Copy verbatim the material from its first line to the line that holds "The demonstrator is", including that line.
-- -- --
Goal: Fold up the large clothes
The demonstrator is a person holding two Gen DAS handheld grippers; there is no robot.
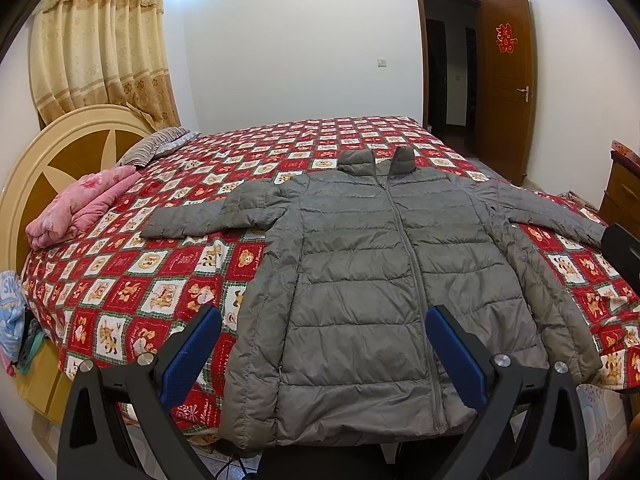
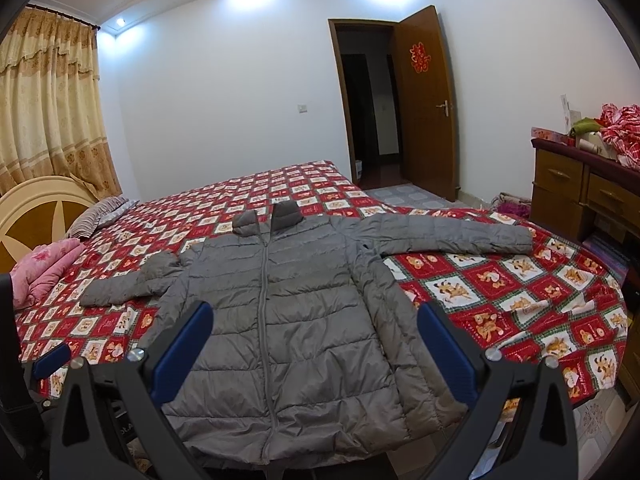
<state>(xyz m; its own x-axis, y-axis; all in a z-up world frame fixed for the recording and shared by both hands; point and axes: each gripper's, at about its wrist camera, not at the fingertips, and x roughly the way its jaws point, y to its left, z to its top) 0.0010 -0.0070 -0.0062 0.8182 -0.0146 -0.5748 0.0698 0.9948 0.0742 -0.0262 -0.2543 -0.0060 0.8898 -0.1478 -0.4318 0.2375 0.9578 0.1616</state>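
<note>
The jacket (image 1: 372, 280) lay face up on the bed (image 1: 160, 288), zipped closed, its collar (image 1: 376, 160) pointing toward the far wall and its hem hanging just over the near edge of the mattress. Both sleeves were spread outward: the left sleeve (image 1: 208, 216) reached toward the pink blanket (image 1: 76, 208) near the headboard, and the right sleeve (image 2: 448, 236) stretched across the quilt toward the dresser (image 2: 580, 196). The padded body looked mostly flat, with a few soft ridges along the right side seam. The left gripper (image 1: 324, 348) hovered above the hem with its jaws spread wide and holding nothing; the right gripper (image 2: 316, 340) hovered likewise, jaws spread and empty, a little further to the jacket's right. No fold appeared to have been started yet. To do the first fold well, each gripper would probably best take a sleeve near its cuff, pinching both fabric layers, since the slick puffy shell seemed likely to slip from a shallow bite. Each sleeve should be carried across the chest and laid straight, and the trapped air pressed out before the hem is brought up toward the collar. The overhanging hem could drag the jacket off the edge if it were tugged toward the person.
</note>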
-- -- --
ANSWER FOR THE TASK:
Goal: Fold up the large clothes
The demonstrator is a person holding two Gen DAS handheld grippers; there is no robot.

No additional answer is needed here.